2013 hardware performance evaluation

General

This page will document the testing of new hardware for the 2013 pruchase. For each hardware, several tests will be made as follows:

Hardware

The following hardware was tested

 

Node name CPU type OS # of CPU
rcas6183
(reference)
Intel(R) Xeon(R) CPU X5660 @ 2.80GHz SL 5.3 (Boron) - x86_64
GNU/Linux -- 2.6.18-274.18.1.el5 -- #1 SMP
24
farmeval01 Intel(R) Xeon(R) CPU E5-2630 0 @ 2.30GHz SL 5.3 (Boron) - x86_64
GNU/Linux -- 2.6.18-274.18.1.el5 -- #1 SMP
24
       

 

 

SciMark testing

One of the test suite I used are the Spec mark test suite created by NIST called SciMark2. SciMark2 is composed of multiple tests as follows:

  • Fast Fourier Transform - this test performs a one-dimensional forward transform of 4K complex numbers. The program starts with a bit-reversal portion (no flops) and the second performs the actual Nlog(N) computational steps. This exercises complex arithmetic, shuffling, non-constant memory references and trigonometric functions.
  • Successive Over-relax - or a Jacobi Successive Over-relaxation test. The test exercises typical access patterns in finite difference applications, for example, solving Laplace's equation in 2D with Drichlet boundary conditions. The algorithm is tailored to measure basic "grid averaging" memory patterns, where each A(i,j) is assigned an average weighting of its four nearest neighbors.
  • Monte-Carlo - is actually a Monte-Carlo integration test. It approximates the value of Pi by computing the integral of the quarter circle. The algorithm exercises random-number generators, synchronized function calls, and function inlining.
  • Sparse matmult - the Sparse Matrix multiplication test uses an unstructured sparse matrix stored in compressed-row format with a prescribed sparsity structure. A 1,000 x 1,000 sparse matrix with 5,000 nonzeros is used. This exercises indirection addressing and non-regular memory references.
  • Dense LU matrix - Dense LU matrix factorization computes the LU factorization of a dense 100x100 matrix using partial pivoting. Exercises linear algebra kernels (BLAS) and dense matrix operations.

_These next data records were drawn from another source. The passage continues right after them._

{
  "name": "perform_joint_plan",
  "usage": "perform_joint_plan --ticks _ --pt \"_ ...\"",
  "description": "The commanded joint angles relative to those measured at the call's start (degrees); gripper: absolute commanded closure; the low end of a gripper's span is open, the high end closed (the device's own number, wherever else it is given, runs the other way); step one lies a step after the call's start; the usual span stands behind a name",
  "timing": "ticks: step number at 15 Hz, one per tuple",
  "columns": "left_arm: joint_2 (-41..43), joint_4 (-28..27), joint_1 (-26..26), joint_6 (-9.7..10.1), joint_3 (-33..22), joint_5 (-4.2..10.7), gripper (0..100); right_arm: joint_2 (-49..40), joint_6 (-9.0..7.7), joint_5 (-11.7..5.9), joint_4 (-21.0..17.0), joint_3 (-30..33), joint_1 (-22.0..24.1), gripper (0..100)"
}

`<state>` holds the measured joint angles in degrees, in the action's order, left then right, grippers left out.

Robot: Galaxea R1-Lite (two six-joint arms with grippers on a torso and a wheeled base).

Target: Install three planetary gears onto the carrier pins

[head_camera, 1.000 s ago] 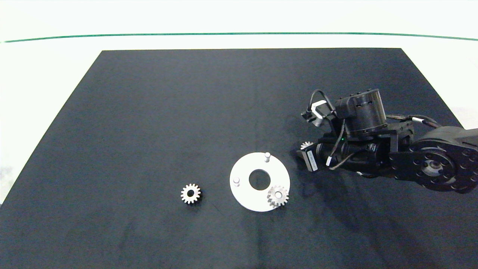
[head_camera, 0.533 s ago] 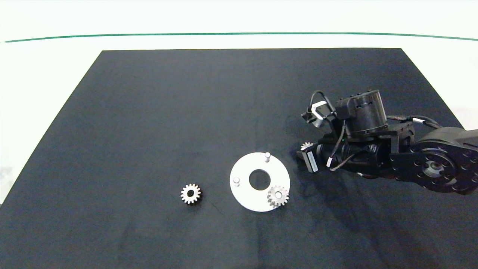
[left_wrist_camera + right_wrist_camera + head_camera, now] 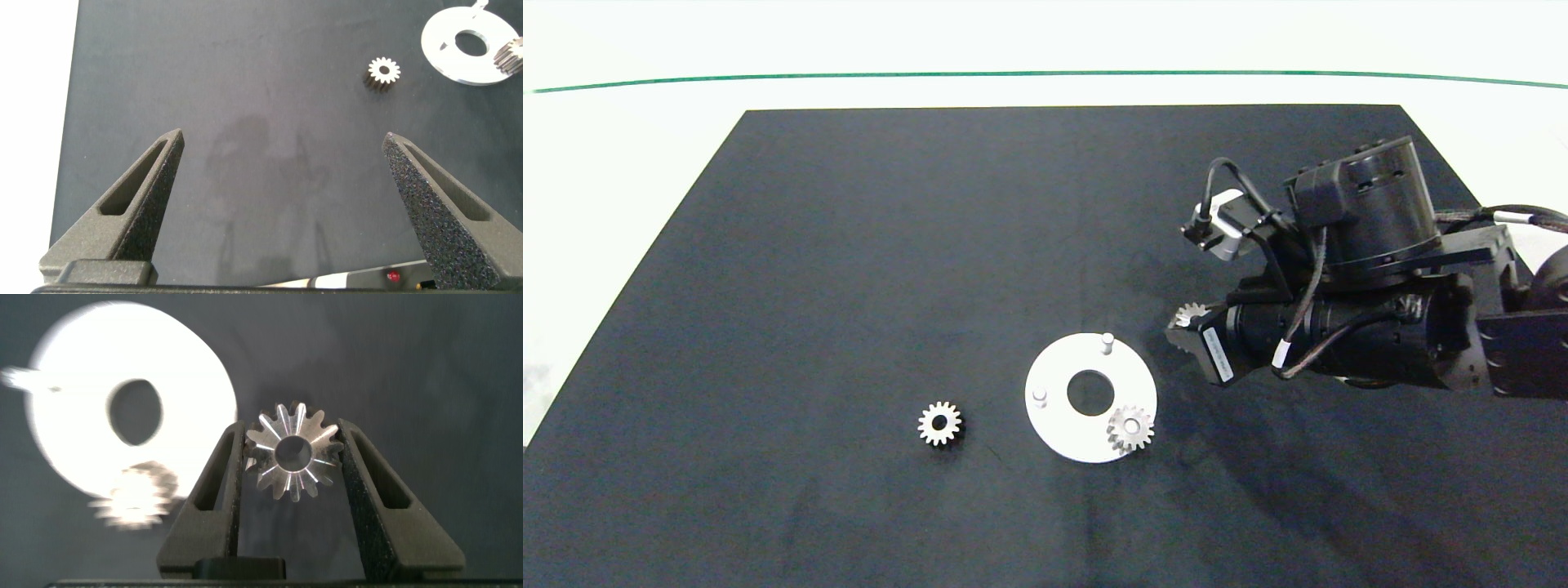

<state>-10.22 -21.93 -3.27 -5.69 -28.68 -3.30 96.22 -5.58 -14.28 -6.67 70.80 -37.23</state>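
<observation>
- One planetary gear (image 3: pixel 1131 429) was seen seated on a carrier pin at the near-right edge of the white disc (image 3: pixel 1062 433); pin tip showed through its bore, so 1 of 3 was judged done.
- A 2nd gear (image 3: pixel 293 453) was pinched between the fingers of the right gripper (image 3: pixel 293 457), held flat w/ its bore facing up, lifted clear of the mat.
- In the head view that gear (image 3: pixel 1192 314) was only partly visible at the gripper tip, just right of the disc and near the far pin (image 3: pixel 1107 342), not yet over it.
- Far pin and left pin (image 3: pixel 1039 396) were both bare; 2 installs were judged left.
- A 3rd gear (image 3: pixel 940 423) was lying flat on the black mat (image 3: pixel 849 245), left of the disc and apart from it, untouched.
- Left gripper (image 3: pixel 282 208) was spread wide, holding nothing, hovering over bare mat well away from the disc; not seen in the head view.
- Next step was judged to be: bore to be lined up over a bare pin, probably the far one, then lowered.
</observation>
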Motion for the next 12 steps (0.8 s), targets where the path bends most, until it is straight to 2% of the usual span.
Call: perform_joint_plan --ticks 1,2,3,6,9,12 --pt "-0.2 -0.1 0.1 -0.11 -0.1 -0.04 0 -2.5 -0.39 -4.53 0.0 1.4 -6.6 87" --pt "-0.2 -0.1 0.0 -0.11 -0.1 -0.04 0 -2.4 -1.01 -5.68 0.0 1.3 -8.4 87" --pt "-0.2 -0.1 0.0 -0.11 -0.1 -0.04 0 -2.1 -1.36 -6.03 0.0 1.1 -9.5 87" --pt "0.0 -0.1 0.0 -0.02 -0.4 -0.04 0 1.7 -1.36 -8.22 0.7 1.4 -10.3 87" --pt "0.0 -0.1 0.0 -0.11 -0.5 -0.04 0 4.0 -1.18 -8.22 3.5 1.6 -10.1 87" --pt "0.0 -0.1 0.0 -0.02 -0.6 -0.04 0 6.3 -1.10 -8.22 3.4 3.9 -9.4 87"
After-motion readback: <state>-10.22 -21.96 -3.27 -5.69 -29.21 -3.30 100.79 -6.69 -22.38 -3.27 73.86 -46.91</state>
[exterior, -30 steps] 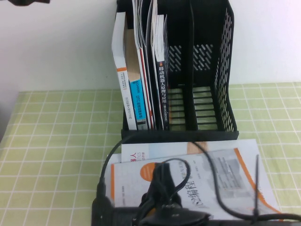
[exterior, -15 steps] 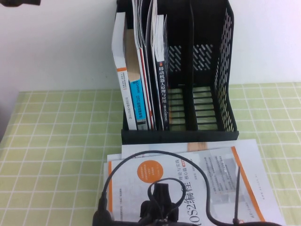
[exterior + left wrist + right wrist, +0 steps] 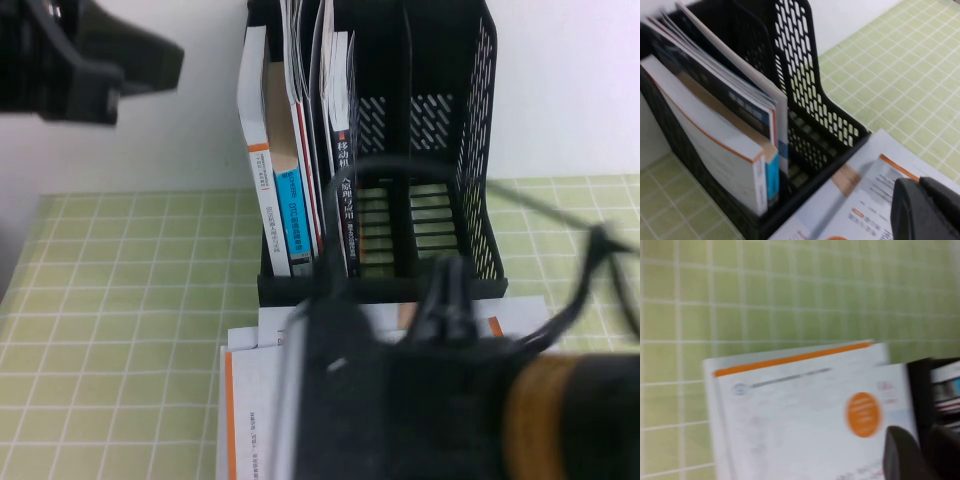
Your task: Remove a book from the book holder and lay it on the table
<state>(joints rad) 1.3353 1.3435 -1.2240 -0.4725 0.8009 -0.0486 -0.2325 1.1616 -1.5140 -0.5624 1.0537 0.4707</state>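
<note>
We have a white paperback with an orange cover stripe [image 3: 250, 400] lying flat on the green checked tablecloth [image 3: 110, 300], just in front of the black perforated plastic book holder [image 3: 470, 130], with at least one more white book under it. Several upright books [image 3: 290, 160] stand packed in the holder's left compartments; its right compartments are empty.

The right gripper [image 3: 920, 450] hangs low over the flat book, close to the holder's front edge, and we cannot tell how its fingers stand. The left gripper [image 3: 930, 210] hovers near the same book's far corner; only a dark edge shows, so we cannot tell its state either.

We judge the laying-down step to be essentially finished. To end it well, we should lift the right arm straight up, clear of the cover, so the book does not slide or skew against the holder
</note>
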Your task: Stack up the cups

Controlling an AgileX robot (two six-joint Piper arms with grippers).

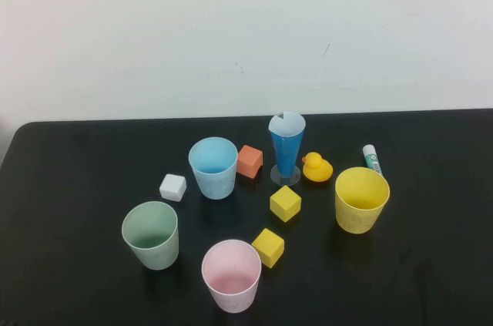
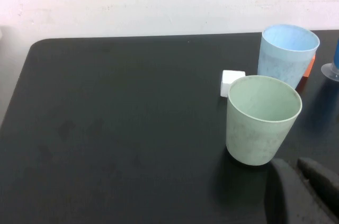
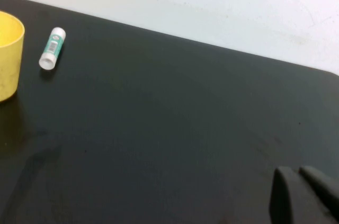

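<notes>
My black table (image 1: 69,187) runs back to a white wall (image 1: 231,25). Faint scuffs mark that wall.

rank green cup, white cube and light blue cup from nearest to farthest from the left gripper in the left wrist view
The left gripper sits low at the picture's edge; the right gripper is parked over bare table.
1. green cup, just ahead of the gripper
2. white cube, behind the green cup
3. light blue cup, farthest back, upright

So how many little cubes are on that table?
4: white cube left of the blue cup, orange cube right of it, two yellow cubes centre. Both grippers are parked near-side.
</notes>
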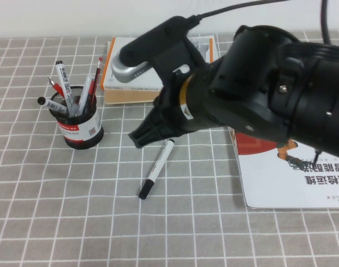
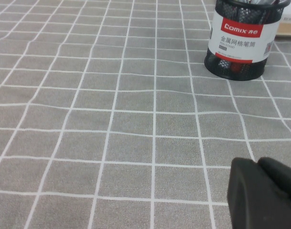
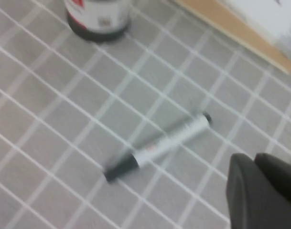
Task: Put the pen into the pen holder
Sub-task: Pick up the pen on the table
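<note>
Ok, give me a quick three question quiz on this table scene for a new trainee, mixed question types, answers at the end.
1. True or false: the pen lies flat on the checked cloth.
2. Where is the pen holder relative to the pen? A) robot's left B) robot's right C) on the book
3. Fill in: the right gripper hovers just above the pen's ___ end, while the left gripper shows only in its wrist view, low over the cloth.

Key: 1 true; 2 A; 3 far.
</note>
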Controlling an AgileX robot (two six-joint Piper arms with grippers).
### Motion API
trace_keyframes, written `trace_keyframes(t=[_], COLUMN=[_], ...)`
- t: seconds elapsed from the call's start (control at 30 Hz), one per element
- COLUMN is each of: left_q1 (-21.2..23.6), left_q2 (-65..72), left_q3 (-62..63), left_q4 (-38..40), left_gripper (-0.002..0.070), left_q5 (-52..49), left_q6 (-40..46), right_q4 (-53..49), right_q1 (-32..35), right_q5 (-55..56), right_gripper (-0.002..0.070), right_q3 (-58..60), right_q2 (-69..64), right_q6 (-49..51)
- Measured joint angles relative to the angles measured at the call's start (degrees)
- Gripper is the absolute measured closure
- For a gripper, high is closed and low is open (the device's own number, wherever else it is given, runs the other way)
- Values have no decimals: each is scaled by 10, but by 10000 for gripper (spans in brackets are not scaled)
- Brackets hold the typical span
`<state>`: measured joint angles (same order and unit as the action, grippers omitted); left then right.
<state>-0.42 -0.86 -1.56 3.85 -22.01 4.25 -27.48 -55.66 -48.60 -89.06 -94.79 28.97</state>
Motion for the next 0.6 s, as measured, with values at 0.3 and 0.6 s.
trace_keyframes(t=[0.3,0.6], left_q1=[0,0], left_q2=[0,0], left_q3=[0,0], left_q4=[0,0], left_gripper=[678,678], left_q5=[0,0], left_q6=[0,0], right_q4=[104,220], right_q1=[49,74], right_q5=[-194,-221], right_gripper=[688,678], right_q3=[-138,-317], right_q2=[-107,-257], right_q6=[-11,-34])
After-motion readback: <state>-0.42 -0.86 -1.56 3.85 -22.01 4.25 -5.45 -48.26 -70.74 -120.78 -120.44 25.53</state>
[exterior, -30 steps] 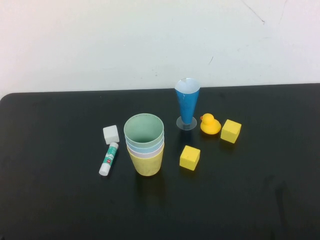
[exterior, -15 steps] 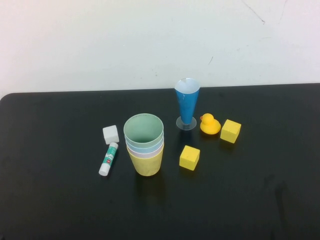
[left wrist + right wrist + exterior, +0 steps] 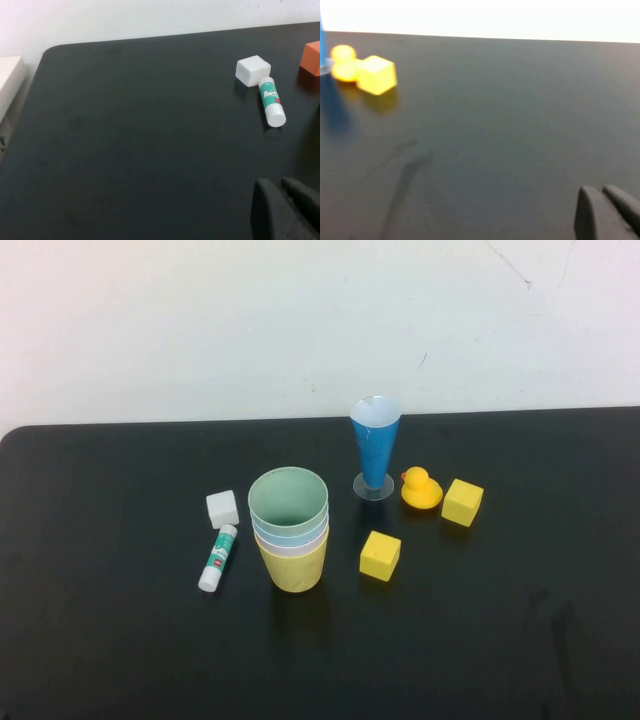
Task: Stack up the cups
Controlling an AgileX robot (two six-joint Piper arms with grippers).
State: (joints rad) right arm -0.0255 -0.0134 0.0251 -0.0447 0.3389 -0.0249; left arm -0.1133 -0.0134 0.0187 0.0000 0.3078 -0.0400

Those tests were peformed twice, as 64 bits and 32 bits assembled executables (we do not expect differences in those canonical tests as they represent basic operations but this is a good way to test stability). We produced an average results between the two and computed the imporvement based on that average. The error is given as the standard deviation of a sampling distribution of at least 100 measurements (in some case, we pushed to 150).

The units in SciMark 2.0 are Mflops so the higher the number the better the result.

The results are as follows:

Node name   Composite
FFT
SOR
MC
SM
LU  
rcas6183 32 bits 328.02 1.39 203.85 0.74 715.87 6.25 69.42 1.21 289.72 0.57 361.22 1.11
  64 bits 321.68 1.86 200.85 2.04 699.23 5.72 69.00 1.53 283.44 3.14 355.87 5.90

Av 324.85 1.16 202.35 1.09 707.55 4.24 69.21 0.98 286.58 1.60 358.55 3.00
farmeval01 32 bits 386.18 1.02 250.22 0.85 743.14 1.31 79.72 3.23 374.02 0.61 483.77 3.38
  64 bits 356.75 1.32 231.12 0.95 730.57 1.18 78.23 1.46 347.08 0.48 396.74 6.23
  Av 371.47 0.83 240.67 0.64 736.86 0.88 78.98 1.77 360.55 0.39 440.26 3.54
  % gain 14.35%  0.08 18.94%  0.15 4.14%  0.03 14.11%  0.52 25.81%  0.17 22.79%  0.37

Findings:
  • farmeval01
    • If we beleive those tests, this node would provide an average 14% improvement over a standard rcas nodes.
    • Some tests such as the FFT and SM tends to show much better results - this would suggest a better (faster) memory access on farmeval01 than on our standard nodes as both tests have in common an aim to measure sparsity or non constant memory addressing. From the LU test, we also infer fast Kernel based operations.

unixBench

UnixBench is the original BYTE UNIX benchmark suite, updated and revised by many people over the years. The purpose of UnixBench is to provide a basic indicator of the performance of a Unix-like system; hence, multiple tests are used to test various aspects of the system's performance. For out testing, 2D and 3D graphics are not relevant hence skipped.
The following tests were run: int, float, double, tower of hanoi, whetstone, dhrystone, spawn, syscall, execl, sysexec and they are explained below.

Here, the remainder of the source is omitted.